→ **Data section**:
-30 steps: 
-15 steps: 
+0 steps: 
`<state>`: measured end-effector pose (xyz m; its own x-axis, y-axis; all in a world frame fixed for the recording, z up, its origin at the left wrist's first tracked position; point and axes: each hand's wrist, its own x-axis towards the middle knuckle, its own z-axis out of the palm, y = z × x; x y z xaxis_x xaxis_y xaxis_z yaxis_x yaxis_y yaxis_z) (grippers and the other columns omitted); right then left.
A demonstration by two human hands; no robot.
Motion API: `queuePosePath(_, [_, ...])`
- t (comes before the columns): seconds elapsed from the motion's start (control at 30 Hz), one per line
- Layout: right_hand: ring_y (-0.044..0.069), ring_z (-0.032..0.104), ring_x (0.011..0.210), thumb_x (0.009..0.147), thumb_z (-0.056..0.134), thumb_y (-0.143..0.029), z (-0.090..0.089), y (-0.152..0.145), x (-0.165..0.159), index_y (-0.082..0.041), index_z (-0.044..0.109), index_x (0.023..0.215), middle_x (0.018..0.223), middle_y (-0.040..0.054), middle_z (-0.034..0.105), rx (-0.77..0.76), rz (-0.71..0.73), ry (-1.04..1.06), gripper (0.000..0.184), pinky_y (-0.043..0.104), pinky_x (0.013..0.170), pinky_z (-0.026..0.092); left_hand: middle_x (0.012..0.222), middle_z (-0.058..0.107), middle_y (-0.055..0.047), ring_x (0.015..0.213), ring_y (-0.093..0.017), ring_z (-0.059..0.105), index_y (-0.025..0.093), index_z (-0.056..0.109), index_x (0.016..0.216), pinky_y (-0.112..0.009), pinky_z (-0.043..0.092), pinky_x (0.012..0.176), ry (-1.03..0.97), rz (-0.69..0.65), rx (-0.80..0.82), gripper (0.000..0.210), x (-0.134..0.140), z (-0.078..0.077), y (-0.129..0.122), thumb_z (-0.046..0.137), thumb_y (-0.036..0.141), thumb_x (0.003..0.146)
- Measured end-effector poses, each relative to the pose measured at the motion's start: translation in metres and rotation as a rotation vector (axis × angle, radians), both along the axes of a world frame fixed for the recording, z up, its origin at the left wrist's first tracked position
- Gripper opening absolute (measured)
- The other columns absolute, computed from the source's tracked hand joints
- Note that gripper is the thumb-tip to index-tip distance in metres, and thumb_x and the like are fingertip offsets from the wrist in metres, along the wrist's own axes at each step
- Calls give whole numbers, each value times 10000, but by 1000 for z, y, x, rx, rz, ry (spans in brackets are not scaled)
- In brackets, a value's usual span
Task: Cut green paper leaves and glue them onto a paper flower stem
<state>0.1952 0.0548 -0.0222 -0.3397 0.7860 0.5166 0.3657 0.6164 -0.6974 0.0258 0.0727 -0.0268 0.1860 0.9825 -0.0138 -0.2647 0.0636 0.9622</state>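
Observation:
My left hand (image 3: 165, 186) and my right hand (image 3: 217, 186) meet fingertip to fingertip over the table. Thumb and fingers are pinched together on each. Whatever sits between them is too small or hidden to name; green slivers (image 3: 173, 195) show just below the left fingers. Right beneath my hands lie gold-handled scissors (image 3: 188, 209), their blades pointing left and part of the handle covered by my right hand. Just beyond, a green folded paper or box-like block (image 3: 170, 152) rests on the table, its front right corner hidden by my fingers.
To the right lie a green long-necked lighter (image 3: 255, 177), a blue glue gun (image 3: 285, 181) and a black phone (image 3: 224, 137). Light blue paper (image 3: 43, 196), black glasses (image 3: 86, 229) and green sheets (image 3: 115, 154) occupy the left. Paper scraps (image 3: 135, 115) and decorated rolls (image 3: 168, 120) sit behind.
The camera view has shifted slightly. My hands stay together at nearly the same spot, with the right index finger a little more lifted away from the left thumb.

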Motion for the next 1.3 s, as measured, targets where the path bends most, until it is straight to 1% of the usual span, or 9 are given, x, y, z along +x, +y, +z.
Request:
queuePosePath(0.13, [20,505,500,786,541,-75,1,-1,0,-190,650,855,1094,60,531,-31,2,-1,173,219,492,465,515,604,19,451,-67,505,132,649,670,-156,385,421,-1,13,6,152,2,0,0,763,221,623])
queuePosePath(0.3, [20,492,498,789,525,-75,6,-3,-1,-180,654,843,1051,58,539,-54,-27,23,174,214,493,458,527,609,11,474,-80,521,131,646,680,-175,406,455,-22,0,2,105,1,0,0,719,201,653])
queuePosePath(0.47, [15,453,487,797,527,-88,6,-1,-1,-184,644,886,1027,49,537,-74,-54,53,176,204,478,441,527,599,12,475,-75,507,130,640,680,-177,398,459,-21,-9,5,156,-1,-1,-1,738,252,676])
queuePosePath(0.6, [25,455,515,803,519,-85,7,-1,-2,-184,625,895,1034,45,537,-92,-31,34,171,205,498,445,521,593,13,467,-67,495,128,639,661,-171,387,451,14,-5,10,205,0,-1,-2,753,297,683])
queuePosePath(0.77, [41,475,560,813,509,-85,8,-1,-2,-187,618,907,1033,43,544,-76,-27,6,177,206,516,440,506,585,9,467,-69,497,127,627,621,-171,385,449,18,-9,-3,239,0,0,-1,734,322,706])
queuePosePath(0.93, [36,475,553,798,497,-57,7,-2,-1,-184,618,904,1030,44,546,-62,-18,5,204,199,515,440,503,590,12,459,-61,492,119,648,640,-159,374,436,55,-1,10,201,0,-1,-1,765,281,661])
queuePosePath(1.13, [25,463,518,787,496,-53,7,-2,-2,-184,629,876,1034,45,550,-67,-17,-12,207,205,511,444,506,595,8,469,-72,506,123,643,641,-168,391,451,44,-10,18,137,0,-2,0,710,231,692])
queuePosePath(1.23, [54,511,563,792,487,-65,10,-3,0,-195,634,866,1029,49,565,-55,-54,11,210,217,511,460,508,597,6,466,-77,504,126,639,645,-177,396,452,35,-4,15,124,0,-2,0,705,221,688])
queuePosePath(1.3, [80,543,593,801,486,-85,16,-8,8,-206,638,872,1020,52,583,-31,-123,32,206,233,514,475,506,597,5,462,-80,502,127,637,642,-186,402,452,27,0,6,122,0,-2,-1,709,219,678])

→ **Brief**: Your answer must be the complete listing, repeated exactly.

→ **Written response**:
-30 steps: 
-15 steps: 
+0 steps: 
`<state>`: measured end-effector pose (xyz m; its own x-axis, y-axis; all in a world frame fixed for the recording, z up, its origin at the left wrist's first tracked position; point and axes: each hand's wrist, its own x-axis towards the middle knuckle, its own z-axis out of the palm, y = z × x; x y z xaxis_x xaxis_y xaxis_z yaxis_x yaxis_y yaxis_z) (grippers and the other columns omitted); right then left.
A demonstration by two human hands; no robot.
Motion API: `queuePosePath(_, [_, ...])`
- t (comes before the columns): seconds elapsed from the motion's start (control at 30 Hz), one per line
- Layout: right_hand: ring_y (-0.044..0.069), ring_z (-0.032..0.104), ring_x (0.011..0.210), thumb_x (0.009..0.147), thumb_z (-0.056..0.134), thumb_y (-0.143..0.029), z (-0.090..0.089), y (-0.152..0.145), x (-0.165..0.159), index_y (-0.082..0.041), index_z (-0.044..0.109), index_x (0.023..0.215), middle_x (0.018..0.223), middle_y (-0.040..0.054), middle_z (-0.034..0.105), rx (-0.77..0.76), rz (-0.71..0.73), ry (-1.04..1.06), gripper (0.000..0.184), pinky_y (-0.043..0.104), pinky_x (0.013..0.170), pinky_z (-0.026..0.092); left_hand: middle_x (0.012..0.222), middle_z (-0.058..0.107), middle_y (-0.055..0.047), ring_x (0.015..0.213), ring_y (-0.093..0.017), ring_z (-0.059..0.105), index_y (-0.025..0.093), index_z (-0.056..0.109), index_x (0.016..0.216), pinky_y (-0.112..0.009), pinky_z (-0.043..0.092), pinky_x (0.012..0.176), ry (-1.03..0.97), rz (-0.69..0.65), rx (-0.80..0.82), gripper (0.000..0.210), x (-0.134..0.140), z (-0.078..0.077), y (-0.129..0.122), thumb_z (-0.046..0.137), thumb_y (-0.036..0.141), thumb_x (0.003..0.146)
- Measured end-effector poses, each relative to the pose measured at the motion's start: translation in metres and rotation as a rotation vector (axis × angle, radians), both along the axes of a world frame fixed for the recording, z up, its origin at the left wrist's first tracked position
- Gripper opening absolute (measured)
- The other columns absolute, computed from the source's tracked hand joints
- Note that gripper is the thumb-tip to index-tip distance in metres, and thumb_x and the like are fingertip offsets from the wrist in metres, along the wrist's own axes at each step
- Calls give whole numbers, each value times 10000, but by 1000 for z, y, x, rx, rz, ry (spans in brackets are not scaled)
- In brackets, a value's usual span
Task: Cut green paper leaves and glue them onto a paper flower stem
<state>0.1952 0.0548 -0.0222 -0.3397 0.7860 0.5166 0.3657 0.6164 -0.6974 0.0258 0.0727 -0.0268 0.1860 0.9825 -0.0138 -0.2647 0.0636 0.9622</state>
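Observation:
My left hand (image 3: 165, 186) and my right hand (image 3: 217, 186) meet fingertip to fingertip over the table. Thumb and fingers are pinched together on each. Whatever sits between them is too small or hidden to name; green slivers (image 3: 173, 195) show just below the left fingers. Right beneath my hands lie gold-handled scissors (image 3: 188, 209), their blades pointing left and part of the handle covered by my right hand. Just beyond, a green folded paper or box-like block (image 3: 170, 152) rests on the table, its front right corner hidden by my fingers.
To the right lie a green long-necked lighter (image 3: 255, 177), a blue glue gun (image 3: 285, 181) and a black phone (image 3: 224, 137). Light blue paper (image 3: 43, 196), black glasses (image 3: 86, 229) and green sheets (image 3: 115, 154) occupy the left. Paper scraps (image 3: 135, 115) and decorated rolls (image 3: 168, 120) sit behind.
The camera view has shifted slightly. My hands stay together at nearly the same spot, with the right index finger a little more lifted away from the left thumb.
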
Motion for the next 1.3 s, as measured, targets where the path bends most, until it is straight to 1% of the usual span, or 9 are given, x, y, z along +x, +y, +z.
Request:
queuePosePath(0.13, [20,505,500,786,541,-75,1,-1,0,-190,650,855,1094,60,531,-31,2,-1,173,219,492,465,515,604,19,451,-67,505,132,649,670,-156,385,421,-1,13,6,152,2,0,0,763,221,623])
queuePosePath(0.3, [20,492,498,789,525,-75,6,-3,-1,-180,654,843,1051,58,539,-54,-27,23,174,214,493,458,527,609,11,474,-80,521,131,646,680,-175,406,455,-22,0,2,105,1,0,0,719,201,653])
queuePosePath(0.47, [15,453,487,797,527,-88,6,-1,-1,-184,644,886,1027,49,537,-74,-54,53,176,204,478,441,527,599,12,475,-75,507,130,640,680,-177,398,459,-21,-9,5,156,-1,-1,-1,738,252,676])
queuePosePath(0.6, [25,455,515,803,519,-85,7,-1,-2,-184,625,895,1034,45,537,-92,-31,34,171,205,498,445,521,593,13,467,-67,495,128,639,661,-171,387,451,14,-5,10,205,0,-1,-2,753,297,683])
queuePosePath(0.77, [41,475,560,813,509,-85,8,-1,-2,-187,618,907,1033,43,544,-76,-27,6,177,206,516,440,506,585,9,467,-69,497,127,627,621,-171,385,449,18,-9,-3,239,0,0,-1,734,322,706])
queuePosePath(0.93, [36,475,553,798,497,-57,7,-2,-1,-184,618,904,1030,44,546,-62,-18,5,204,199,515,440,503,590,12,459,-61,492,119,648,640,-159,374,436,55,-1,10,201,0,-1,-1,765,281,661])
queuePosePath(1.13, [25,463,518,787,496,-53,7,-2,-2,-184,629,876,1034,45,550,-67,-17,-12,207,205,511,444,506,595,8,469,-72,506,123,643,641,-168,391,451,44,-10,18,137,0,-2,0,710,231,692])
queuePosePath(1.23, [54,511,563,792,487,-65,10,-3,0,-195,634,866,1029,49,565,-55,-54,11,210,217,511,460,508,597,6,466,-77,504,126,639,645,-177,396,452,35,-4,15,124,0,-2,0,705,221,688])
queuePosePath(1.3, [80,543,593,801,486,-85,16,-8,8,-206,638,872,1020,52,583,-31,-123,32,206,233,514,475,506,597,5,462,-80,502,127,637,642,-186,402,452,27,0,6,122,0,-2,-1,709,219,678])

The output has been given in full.